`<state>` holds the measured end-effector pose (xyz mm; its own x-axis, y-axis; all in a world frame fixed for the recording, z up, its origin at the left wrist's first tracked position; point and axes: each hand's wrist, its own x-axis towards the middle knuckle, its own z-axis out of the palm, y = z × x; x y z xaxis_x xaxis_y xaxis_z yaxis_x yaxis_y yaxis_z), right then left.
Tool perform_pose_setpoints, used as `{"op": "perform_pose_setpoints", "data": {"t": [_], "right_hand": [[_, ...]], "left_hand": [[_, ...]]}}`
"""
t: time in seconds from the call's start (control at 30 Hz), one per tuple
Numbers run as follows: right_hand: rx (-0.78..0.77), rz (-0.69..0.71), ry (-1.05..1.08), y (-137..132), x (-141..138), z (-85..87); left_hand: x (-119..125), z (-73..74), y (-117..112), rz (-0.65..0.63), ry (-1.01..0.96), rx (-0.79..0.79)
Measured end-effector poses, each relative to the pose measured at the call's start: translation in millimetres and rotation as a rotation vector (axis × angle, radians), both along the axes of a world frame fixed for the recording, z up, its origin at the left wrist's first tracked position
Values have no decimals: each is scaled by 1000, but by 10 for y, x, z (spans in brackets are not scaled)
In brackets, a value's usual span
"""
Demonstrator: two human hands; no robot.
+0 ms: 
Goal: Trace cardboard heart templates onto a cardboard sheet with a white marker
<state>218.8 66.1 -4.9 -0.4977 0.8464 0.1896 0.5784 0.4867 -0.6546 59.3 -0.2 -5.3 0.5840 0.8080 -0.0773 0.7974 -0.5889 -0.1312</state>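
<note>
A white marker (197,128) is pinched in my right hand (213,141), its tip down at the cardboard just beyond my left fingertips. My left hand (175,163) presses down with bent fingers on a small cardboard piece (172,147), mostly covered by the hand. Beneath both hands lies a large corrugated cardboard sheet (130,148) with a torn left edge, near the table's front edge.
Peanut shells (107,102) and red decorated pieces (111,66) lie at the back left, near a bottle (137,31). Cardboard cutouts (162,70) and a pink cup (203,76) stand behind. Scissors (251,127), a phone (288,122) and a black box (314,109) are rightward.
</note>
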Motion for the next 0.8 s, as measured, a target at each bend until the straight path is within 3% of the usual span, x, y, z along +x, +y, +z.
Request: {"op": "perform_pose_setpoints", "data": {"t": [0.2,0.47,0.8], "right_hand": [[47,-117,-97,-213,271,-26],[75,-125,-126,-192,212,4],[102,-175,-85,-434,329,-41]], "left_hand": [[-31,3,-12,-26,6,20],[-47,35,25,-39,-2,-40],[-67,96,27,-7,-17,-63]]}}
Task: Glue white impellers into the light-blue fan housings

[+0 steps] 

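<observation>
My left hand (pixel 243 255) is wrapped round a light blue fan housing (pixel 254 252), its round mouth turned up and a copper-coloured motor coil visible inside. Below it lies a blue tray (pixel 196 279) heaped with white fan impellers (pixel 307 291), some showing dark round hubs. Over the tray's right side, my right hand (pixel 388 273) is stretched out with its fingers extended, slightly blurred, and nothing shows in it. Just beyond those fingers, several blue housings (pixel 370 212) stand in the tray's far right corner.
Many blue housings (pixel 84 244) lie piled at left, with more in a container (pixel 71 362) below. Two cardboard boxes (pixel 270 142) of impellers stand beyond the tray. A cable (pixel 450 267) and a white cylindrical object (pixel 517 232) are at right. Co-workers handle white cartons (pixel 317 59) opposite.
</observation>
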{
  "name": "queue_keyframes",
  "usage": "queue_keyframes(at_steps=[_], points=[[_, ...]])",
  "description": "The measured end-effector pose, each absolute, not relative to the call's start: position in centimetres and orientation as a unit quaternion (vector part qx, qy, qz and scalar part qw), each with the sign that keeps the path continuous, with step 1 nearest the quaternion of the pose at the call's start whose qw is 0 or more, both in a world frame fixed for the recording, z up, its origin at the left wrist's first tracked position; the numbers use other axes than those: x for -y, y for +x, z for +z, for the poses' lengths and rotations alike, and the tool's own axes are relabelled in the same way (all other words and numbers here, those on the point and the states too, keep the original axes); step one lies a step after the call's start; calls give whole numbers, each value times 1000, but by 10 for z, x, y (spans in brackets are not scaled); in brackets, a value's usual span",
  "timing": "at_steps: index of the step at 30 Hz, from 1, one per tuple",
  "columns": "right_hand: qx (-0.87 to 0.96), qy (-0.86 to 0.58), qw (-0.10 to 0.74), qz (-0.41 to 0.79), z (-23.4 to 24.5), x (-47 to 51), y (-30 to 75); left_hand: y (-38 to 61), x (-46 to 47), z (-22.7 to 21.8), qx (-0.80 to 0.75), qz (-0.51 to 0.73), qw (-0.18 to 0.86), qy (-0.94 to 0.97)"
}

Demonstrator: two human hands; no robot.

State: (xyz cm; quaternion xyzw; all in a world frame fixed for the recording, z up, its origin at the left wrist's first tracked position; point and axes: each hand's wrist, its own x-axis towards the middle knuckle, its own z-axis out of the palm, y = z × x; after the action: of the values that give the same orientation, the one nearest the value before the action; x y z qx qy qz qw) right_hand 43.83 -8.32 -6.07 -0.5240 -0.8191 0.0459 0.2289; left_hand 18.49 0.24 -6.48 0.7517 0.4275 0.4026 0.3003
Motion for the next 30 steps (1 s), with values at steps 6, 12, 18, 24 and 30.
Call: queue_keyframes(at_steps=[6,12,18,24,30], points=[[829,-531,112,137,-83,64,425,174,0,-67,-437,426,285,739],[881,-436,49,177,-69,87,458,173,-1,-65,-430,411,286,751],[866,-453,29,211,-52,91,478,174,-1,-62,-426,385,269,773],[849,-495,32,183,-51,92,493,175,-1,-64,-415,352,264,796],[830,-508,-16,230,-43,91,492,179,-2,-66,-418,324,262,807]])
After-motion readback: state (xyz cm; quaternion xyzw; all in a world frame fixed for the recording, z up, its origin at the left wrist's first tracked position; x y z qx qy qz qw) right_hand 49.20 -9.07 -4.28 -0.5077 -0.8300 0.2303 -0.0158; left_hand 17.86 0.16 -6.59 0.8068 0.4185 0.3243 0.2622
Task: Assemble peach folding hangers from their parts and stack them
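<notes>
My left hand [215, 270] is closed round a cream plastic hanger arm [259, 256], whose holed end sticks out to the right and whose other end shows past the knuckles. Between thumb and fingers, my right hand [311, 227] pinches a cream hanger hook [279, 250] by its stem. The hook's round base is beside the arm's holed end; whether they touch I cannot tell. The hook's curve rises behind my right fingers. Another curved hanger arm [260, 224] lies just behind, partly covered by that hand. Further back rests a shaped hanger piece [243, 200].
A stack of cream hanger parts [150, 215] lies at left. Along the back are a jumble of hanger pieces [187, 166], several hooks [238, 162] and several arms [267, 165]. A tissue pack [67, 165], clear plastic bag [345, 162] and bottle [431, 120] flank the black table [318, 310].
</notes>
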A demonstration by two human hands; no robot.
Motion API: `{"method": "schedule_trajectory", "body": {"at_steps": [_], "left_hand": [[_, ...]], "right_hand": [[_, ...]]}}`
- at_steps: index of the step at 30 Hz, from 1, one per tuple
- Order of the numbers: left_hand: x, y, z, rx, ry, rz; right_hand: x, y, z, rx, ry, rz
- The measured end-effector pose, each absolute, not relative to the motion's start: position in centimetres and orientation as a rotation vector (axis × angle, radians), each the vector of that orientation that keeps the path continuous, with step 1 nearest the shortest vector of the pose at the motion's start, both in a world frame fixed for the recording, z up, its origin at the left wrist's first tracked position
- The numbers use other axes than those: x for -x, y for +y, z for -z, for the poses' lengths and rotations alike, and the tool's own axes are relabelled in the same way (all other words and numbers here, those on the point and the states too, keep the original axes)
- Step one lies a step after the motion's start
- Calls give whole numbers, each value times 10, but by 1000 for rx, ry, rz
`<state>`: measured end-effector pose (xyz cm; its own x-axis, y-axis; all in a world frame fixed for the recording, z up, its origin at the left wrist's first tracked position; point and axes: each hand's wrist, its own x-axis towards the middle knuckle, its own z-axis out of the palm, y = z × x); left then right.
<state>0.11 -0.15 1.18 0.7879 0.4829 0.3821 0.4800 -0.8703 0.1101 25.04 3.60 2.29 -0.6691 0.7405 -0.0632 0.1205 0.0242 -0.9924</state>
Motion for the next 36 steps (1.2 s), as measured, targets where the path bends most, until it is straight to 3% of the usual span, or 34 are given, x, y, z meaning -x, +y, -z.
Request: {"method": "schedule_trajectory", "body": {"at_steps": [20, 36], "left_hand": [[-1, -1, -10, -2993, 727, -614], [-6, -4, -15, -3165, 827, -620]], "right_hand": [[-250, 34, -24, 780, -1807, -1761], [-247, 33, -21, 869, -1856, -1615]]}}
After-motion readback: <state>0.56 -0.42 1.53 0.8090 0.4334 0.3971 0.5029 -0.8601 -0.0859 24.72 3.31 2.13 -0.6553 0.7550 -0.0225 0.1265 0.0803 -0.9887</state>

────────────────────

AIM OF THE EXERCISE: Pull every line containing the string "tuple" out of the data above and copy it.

RESPONSE BOX:
t: time in seconds from the call's start (control at 30 Hz), one per tuple
  "timing": "at_steps: index of the step at 30 Hz, from 1, one per tuple",
- at_steps: index of the step at 30 Hz, from 1, one per tuple

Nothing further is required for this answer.